From the National Corridors Initiative Newsletter Vol 1:35, December 18, 2000.

Author of Railroad Mergers Frank Wilner had asked Fritz Kahn Kahn to let his imagination "run wild" as to the 21st Century.

"In a nutshell, Kahn serves up two doses of good news and one serving of bad news for 100 years from now. The good news is commuter trains, subways and light rail systems will still be around, perhaps more heavily than ever. On the other hand, the tracks that carry the current Class Is will be in their last days, and of course, Amtrak will be long gone.

First, the man's credentials: Kahn has been a transportation lawyer all of his professional life. At one time, he was general counsel for the old Interstate Commerce Commission (ICC). In private practice, he has represented the D&RGW, C&BW, P&LE, and Monongahela. More recently, he has represented shippers and shortline railroads.

In our own discussion with Kahn, he noted that most modes of transportation inherently last no more than 200 years. "Take a look at the carriage. Take a look at (barging on) the canals."

Right now, he said, the decline of railroads is foreseeable and will be certain by the end of the 21st Century.

The veteran rail lawyer said the long-predicted "running out of oil" will finally begin to materialize in 30, 40, or maybe 50 years. And since railroads have chosen to be carriers of bulk freight, grain, coal, and chemicals, including plastics, the Class I carriers will suffer because the very scarcity of these products will cause consumers to be more selective in the use of them. Most plastics and chemicals, as carried by railroads, are derived from oil and gas.

Another factor at play here is that, "if you don't like the service you get from one trucker, you can call up another trucker." Not so easy to do in the case of railroads. And Kahn believes that will continue to backfire on railroads.
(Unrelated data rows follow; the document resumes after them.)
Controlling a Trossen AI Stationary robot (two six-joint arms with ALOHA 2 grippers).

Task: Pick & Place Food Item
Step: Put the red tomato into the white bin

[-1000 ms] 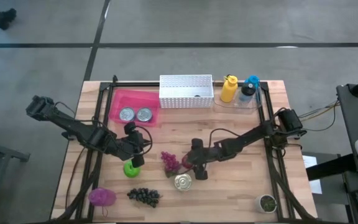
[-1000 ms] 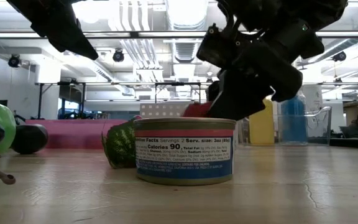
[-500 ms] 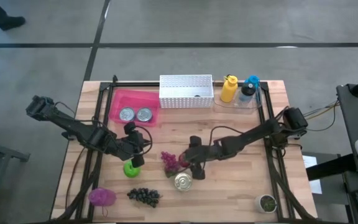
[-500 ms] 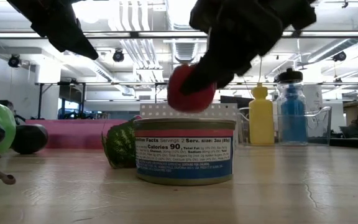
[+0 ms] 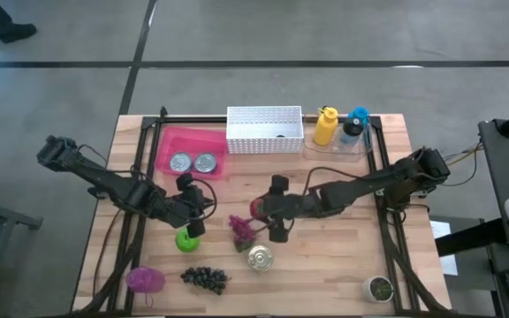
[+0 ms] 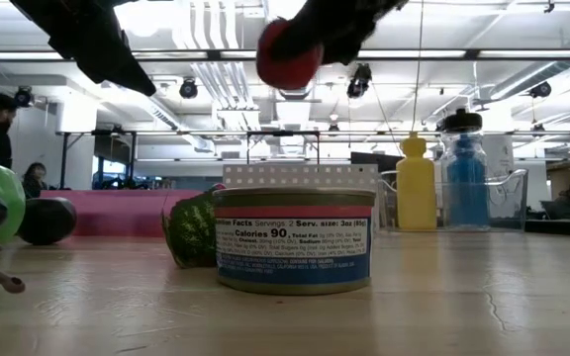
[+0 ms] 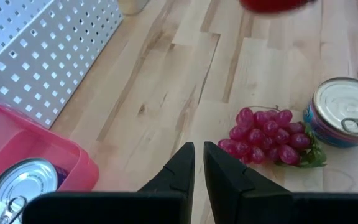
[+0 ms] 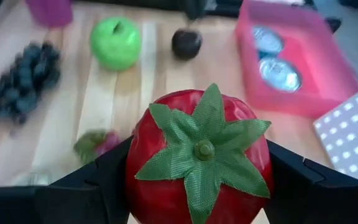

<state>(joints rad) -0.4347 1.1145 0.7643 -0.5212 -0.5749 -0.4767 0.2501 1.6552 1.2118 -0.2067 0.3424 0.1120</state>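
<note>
High view: at the left, the left gripper [image 5: 193, 221] is seen with fingers pressed together, empty, just above the apple [image 5: 186, 239]. At centre, a tomato [image 5: 258, 208] is pinched by the right gripper [image 5: 268, 210] and held in the air above the table, near the grapes [image 5: 241, 228] and can [image 5: 260, 258]. A slip from the smooth fingers is judged possible, dropping it onto them.
</note>
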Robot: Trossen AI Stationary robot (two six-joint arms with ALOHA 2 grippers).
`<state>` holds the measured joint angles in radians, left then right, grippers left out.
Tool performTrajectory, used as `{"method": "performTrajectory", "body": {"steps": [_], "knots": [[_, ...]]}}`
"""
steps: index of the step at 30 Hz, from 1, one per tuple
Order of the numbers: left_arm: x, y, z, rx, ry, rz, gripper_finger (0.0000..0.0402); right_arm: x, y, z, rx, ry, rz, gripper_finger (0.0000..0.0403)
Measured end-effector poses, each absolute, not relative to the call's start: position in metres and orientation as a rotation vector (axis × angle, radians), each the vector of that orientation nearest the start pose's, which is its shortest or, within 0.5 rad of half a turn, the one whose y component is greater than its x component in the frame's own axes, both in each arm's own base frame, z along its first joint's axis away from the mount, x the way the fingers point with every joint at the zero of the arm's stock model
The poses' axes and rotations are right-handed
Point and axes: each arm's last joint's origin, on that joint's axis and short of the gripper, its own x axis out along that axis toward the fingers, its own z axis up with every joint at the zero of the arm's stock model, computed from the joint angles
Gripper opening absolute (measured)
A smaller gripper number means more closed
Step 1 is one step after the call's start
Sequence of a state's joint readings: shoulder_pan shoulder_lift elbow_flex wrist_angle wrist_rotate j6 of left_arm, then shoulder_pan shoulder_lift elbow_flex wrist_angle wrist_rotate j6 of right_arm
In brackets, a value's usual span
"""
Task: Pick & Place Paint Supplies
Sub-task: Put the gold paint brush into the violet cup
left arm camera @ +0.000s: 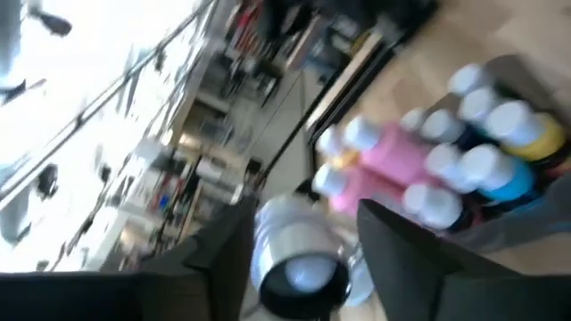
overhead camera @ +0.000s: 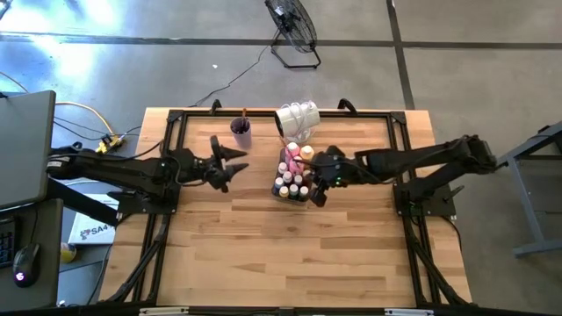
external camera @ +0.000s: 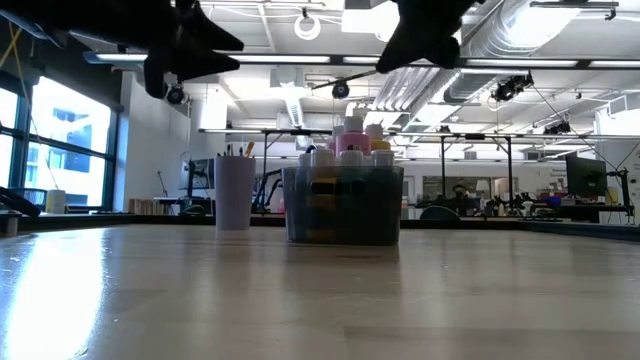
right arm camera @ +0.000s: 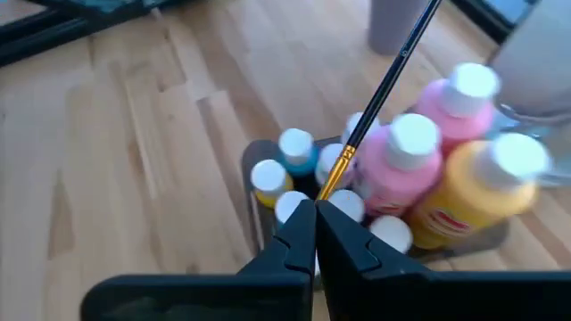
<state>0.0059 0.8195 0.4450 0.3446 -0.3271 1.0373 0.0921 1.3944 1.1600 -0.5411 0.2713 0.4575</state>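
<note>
A clear grey tray (overhead camera: 283, 195) in the middle of the table holds pink (right arm camera: 406, 169), orange (right arm camera: 473, 201) and several small white-capped paint bottles (right arm camera: 296, 147). My right gripper (right arm camera: 317, 207) hangs just above the tray's right side (overhead camera: 316, 183), shut on a thin dark paintbrush (right arm camera: 384, 89). My left gripper (overhead camera: 235, 167) stands open and empty, high above the table left of the tray, and its wrist view is blurred (left arm camera: 308, 218). A lilac cup (overhead camera: 241, 133) at the far left of the tray stands upright with a brush in it. My right gripper pinches the paintbrush at its end by the gold ferrule (right arm camera: 328, 183) between its two fingertips. The fingers come from the table's right, slanting down. The dark handle runs on ahead of the fingers, over the bottles. The brush is lifted clear of the tray.
A white and clear jar (overhead camera: 299, 117) lies on its side behind the tray, near the table's far edge. A black frame (overhead camera: 176, 123) runs around the tabletop. The near half of the table shows bare wood (overhead camera: 290, 254).
</note>
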Motion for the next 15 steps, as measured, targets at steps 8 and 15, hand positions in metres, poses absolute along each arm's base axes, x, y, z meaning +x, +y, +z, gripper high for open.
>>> {"method": "performTrajectory", "body": {"steps": [8,15], "knots": [[0.213,-0.005,0.242,1.163,0.178,0.172,0.0244,0.314,0.025,0.307,0.351,0.649,-0.199,0.0002],[0.244,-0.033,0.246,1.309,0.266,0.325,0.0245,0.316,0.025,0.308,0.359,0.630,-0.188,0.0002]]}}
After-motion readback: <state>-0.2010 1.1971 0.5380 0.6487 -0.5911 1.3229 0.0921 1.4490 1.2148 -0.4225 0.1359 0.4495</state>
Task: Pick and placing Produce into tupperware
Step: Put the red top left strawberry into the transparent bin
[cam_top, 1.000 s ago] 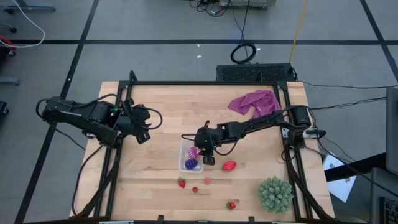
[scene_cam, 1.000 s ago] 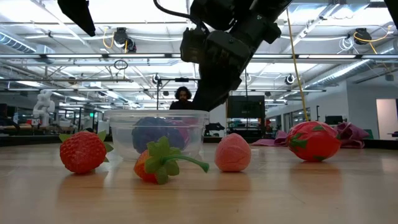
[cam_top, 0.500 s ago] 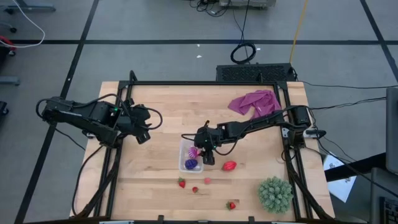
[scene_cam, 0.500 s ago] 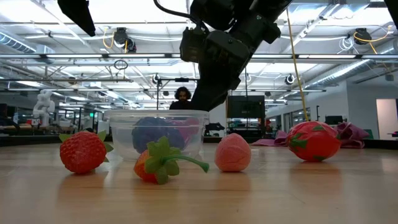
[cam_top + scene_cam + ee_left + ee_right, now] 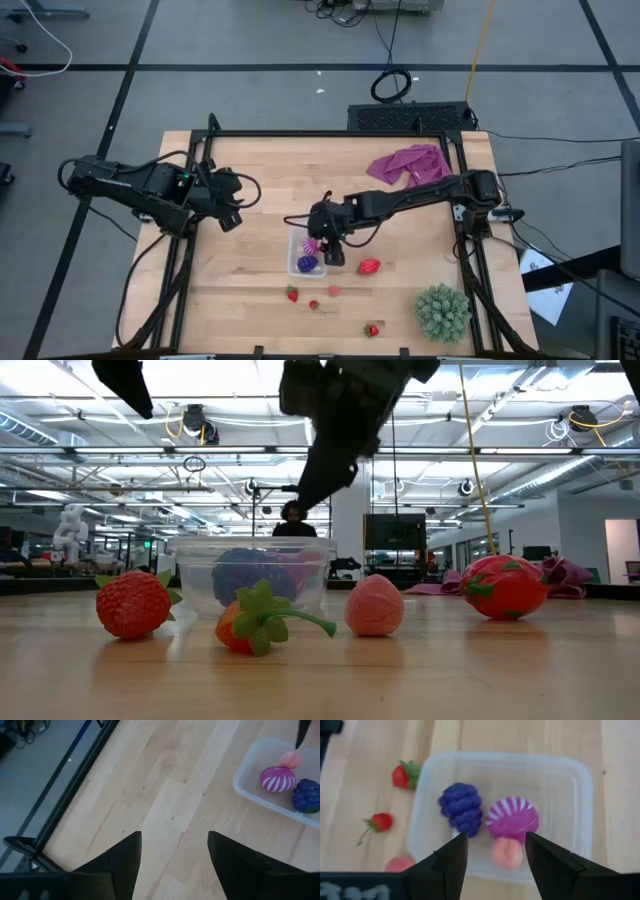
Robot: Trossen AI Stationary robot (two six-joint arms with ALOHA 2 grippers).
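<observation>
The clear tupperware (image 5: 297, 238) stands mid-table and holds a purple grape bunch (image 5: 461, 807), a purple-pink striped round piece (image 5: 512, 817) and a small pink piece (image 5: 507, 852), all resting on its floor. My right gripper (image 5: 496, 855) hovers open above the tupperware's (image 5: 580, 770) near-right part, with nothing between its fingers. A larger red piece (image 5: 369, 267), strawberries (image 5: 292, 294) (image 5: 313, 304) (image 5: 372, 329) and a pink piece (image 5: 333, 291) lie on the table nearer the front edge. My left gripper (image 5: 174, 855) waits open above bare wood at the table's left.
A spiky green ball plant (image 5: 442, 312) sits at the near right corner. A purple-pink cloth (image 5: 410, 165) lies at the far right. The black frame rails (image 5: 180, 270) run along the table's left and right sides. A person (image 5: 292, 518) stands in the room beyond the table.
My right gripper has risen straight up from just over the tupperware's rim and now hangs clear above it. The produce inside and on the table has stayed where it was.
</observation>
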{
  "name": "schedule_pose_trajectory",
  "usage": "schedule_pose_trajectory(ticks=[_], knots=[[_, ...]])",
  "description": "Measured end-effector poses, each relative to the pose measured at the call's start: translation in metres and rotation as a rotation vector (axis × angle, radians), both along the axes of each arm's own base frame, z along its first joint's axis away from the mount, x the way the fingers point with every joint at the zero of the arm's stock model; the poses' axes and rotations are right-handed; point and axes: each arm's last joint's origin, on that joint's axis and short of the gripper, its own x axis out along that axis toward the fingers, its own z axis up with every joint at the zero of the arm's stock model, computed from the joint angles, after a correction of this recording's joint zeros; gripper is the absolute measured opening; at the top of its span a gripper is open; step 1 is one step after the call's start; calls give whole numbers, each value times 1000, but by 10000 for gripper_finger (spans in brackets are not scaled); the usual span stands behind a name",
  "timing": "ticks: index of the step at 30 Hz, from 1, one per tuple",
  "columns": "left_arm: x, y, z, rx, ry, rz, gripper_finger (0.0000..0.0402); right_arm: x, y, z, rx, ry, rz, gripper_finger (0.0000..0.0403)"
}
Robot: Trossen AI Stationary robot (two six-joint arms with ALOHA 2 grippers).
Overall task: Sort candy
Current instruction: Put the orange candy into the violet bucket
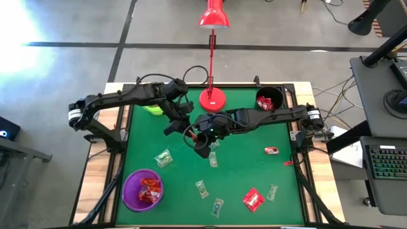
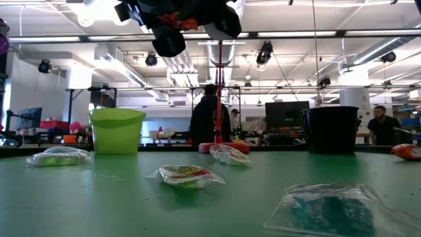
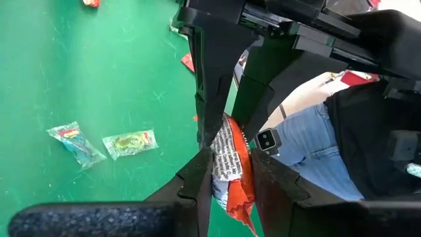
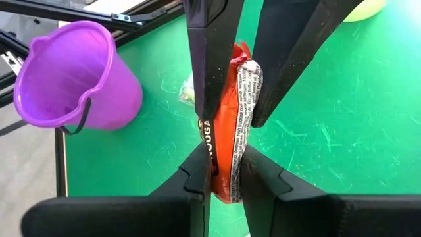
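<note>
You are looking at a hand-over in mid-air above the middle of the green table (image 1: 254, 172): both grippers are meeting on one orange candy (image 4: 230, 131), which is hanging upright between them, well clear of the cloth. The right gripper (image 4: 223, 174) is clamping the lower part of the wrapper, and the left gripper (image 3: 230, 178) is pinching the same sweet from the opposite end, its fingers (image 3: 200, 178) pressing on the crinkled foil. I judge that the two-handed hold is there so the sweet can change arms without dropping, since the purple cup (image 1: 142, 189) with red sweets in it is standing at the near left corner, on the left arm's side. The black cup (image 1: 269, 100) is standing at the far right and the lime-green cup (image 1: 152, 109) at the far left, partly under the left arm. Other sweets are lying scattered across the near half of the table, still to be sorted.
</note>
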Motion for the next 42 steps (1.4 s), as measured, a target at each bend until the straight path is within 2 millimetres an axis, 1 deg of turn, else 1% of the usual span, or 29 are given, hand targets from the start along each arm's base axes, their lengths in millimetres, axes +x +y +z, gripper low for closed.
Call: schedule_pose_trajectory(ticks=[4,7,15,21,30,36,42], knots=[[0,0,0,-2,3,-2,53,0,0,0,-1,-6,2,57],[0,0,0,-3,4,-2,47,0,0,0,-1,-6,2,67],[0,-1,0,-5,7,-1,45,1,0,1,2,-8,4,84],[0,-1,-1,-8,10,1,45,1,0,1,2,-9,4,105],[-3,-1,-3,-14,45,5,45,1,0,2,-2,-21,9,107],[-11,-4,-7,-37,135,-6,45,-2,0,7,-2,-29,8,107],[-32,-13,-5,-73,263,-41,45,-6,0,12,-11,-38,18,106]])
Nuclear, solar, and thermal energy sources will not be conducive to rail transport. These fuels have not completely proven themselves to be efficient or economic so far. But, hey, when you're letting your "imagination run wild," one can postulate that someday, nuclear fuel, an energy source now in relative infancy, will ultimately be free of "radiation problems." Our futurist raises the possibility of rocket-propelled sky ships for passengers and subterranean vacuum sleds for freight, if and a big "if" it is, a way can be found economically to burrow beneath the ground for long distances.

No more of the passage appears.